▸ What this task involves
If a line in the data below contains the word "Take", copy it out.

[Provided data]

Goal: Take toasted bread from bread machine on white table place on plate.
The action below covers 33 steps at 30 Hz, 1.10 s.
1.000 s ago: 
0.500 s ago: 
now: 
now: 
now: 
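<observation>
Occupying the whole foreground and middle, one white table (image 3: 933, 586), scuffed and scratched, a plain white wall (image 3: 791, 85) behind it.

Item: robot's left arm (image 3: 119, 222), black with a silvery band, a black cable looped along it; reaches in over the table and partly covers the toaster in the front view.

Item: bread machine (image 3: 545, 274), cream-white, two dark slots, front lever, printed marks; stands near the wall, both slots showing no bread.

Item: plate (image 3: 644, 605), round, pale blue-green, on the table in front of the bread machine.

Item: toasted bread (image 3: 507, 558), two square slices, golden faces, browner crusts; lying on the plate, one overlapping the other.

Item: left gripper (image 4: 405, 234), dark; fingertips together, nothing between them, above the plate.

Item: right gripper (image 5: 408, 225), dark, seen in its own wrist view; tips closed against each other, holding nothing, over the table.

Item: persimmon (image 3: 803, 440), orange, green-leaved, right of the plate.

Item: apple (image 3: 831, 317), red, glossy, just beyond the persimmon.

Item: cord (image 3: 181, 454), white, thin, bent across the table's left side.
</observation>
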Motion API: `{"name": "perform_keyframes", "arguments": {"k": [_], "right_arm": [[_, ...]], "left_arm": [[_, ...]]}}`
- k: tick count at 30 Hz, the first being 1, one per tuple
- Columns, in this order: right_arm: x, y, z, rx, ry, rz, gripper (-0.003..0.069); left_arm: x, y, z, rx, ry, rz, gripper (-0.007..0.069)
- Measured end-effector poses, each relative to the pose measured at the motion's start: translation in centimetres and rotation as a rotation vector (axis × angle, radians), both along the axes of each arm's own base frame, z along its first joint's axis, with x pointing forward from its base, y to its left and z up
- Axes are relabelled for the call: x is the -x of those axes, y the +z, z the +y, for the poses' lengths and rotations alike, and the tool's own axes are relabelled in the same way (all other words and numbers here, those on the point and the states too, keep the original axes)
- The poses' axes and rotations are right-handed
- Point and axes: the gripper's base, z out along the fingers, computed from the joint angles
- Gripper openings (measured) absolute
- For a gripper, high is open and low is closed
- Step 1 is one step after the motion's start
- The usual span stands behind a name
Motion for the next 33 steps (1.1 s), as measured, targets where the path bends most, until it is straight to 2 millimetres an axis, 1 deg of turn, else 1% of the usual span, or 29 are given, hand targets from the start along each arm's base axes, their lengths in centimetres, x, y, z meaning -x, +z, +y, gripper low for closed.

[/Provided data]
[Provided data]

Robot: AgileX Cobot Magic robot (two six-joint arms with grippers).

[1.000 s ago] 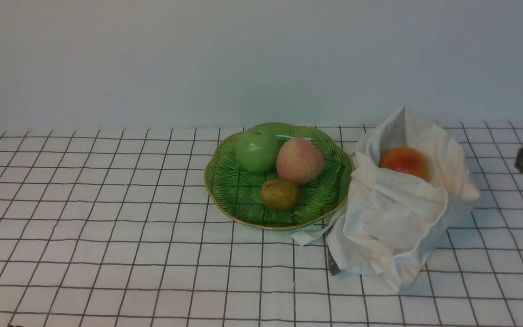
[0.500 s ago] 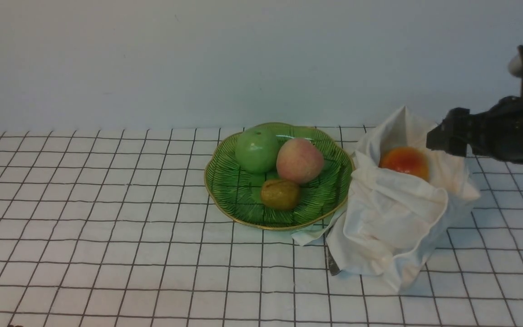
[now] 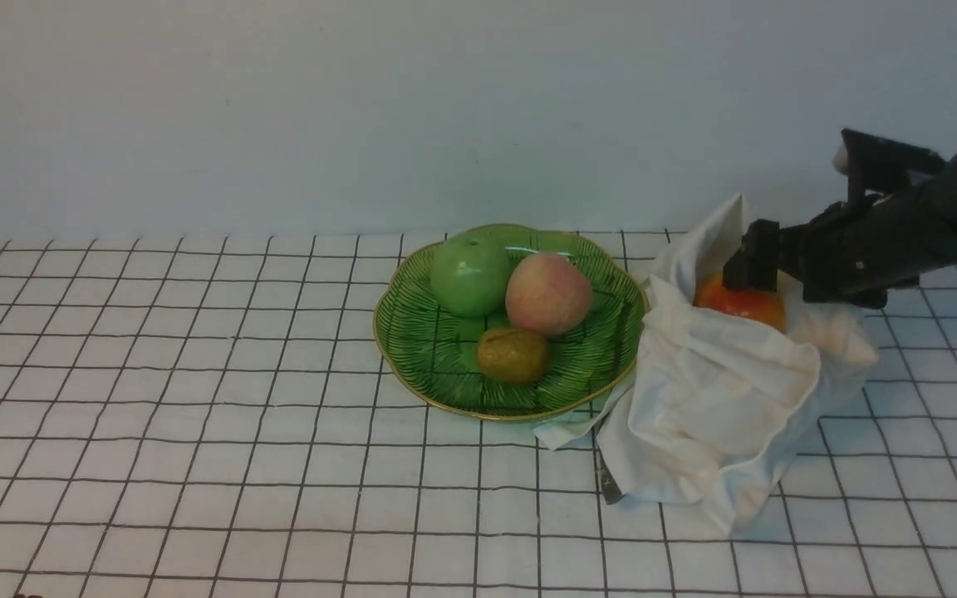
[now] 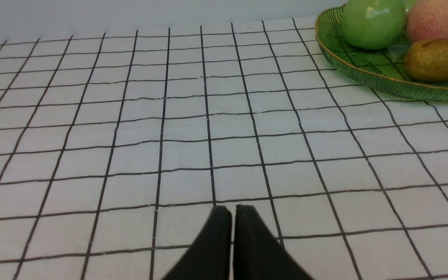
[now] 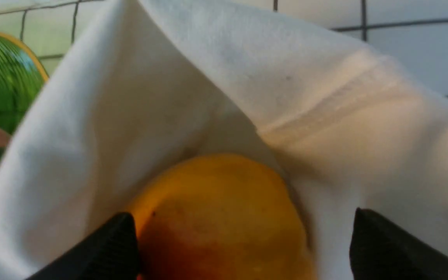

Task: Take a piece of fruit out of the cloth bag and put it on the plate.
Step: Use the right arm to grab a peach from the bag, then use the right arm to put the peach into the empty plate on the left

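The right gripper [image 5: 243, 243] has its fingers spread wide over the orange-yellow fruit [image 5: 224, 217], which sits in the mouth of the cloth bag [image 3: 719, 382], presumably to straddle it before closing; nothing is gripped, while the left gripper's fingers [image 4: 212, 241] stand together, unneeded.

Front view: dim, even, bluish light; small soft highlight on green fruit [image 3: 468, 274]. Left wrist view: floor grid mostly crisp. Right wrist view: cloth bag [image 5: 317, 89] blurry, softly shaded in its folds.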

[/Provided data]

▸ Output below
Goal: Take toasted bread from bread machine on white table place on plate.
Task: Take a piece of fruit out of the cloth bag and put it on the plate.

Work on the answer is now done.